* EXERCISE DESCRIPTION:
Transcribe the entire listing exactly.

++++ PROVIDED DATA

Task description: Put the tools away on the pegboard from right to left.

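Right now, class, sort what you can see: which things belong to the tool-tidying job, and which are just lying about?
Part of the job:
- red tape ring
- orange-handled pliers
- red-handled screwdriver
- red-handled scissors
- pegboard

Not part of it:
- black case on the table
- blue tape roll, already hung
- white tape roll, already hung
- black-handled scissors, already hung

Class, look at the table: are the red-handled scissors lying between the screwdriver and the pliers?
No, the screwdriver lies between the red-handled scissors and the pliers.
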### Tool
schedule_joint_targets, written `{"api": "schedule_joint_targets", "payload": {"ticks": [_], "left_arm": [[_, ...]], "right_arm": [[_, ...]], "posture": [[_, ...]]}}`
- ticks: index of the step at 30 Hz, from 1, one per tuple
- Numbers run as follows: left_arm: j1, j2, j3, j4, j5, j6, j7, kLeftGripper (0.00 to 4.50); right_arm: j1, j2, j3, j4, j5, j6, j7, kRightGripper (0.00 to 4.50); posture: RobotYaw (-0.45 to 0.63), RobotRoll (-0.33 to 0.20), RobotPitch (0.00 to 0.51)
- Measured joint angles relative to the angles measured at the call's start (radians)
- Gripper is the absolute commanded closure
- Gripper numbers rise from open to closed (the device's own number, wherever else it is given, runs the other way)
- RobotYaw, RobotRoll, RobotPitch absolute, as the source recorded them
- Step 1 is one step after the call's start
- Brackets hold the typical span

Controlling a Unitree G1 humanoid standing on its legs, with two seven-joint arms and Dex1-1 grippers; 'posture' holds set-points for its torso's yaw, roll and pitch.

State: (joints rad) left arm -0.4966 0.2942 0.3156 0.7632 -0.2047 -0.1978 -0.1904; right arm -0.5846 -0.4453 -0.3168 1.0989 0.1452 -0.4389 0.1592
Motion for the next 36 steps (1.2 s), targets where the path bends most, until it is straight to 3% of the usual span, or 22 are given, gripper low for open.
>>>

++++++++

* TASK RESULT:
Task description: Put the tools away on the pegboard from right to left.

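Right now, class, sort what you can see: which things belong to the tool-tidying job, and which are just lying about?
Part of the job:
- red tape ring
- orange-handled pliers
- red-handled screwdriver
- red-handled scissors
- pegboard

Not part of it:
- black case on the table
- blue tape roll, already hung
- white tape roll, already hung
- black-handled scissors, already hung

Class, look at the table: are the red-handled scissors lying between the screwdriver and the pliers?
No, the screwdriver lies between the red-handled scissors and the pliers.
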### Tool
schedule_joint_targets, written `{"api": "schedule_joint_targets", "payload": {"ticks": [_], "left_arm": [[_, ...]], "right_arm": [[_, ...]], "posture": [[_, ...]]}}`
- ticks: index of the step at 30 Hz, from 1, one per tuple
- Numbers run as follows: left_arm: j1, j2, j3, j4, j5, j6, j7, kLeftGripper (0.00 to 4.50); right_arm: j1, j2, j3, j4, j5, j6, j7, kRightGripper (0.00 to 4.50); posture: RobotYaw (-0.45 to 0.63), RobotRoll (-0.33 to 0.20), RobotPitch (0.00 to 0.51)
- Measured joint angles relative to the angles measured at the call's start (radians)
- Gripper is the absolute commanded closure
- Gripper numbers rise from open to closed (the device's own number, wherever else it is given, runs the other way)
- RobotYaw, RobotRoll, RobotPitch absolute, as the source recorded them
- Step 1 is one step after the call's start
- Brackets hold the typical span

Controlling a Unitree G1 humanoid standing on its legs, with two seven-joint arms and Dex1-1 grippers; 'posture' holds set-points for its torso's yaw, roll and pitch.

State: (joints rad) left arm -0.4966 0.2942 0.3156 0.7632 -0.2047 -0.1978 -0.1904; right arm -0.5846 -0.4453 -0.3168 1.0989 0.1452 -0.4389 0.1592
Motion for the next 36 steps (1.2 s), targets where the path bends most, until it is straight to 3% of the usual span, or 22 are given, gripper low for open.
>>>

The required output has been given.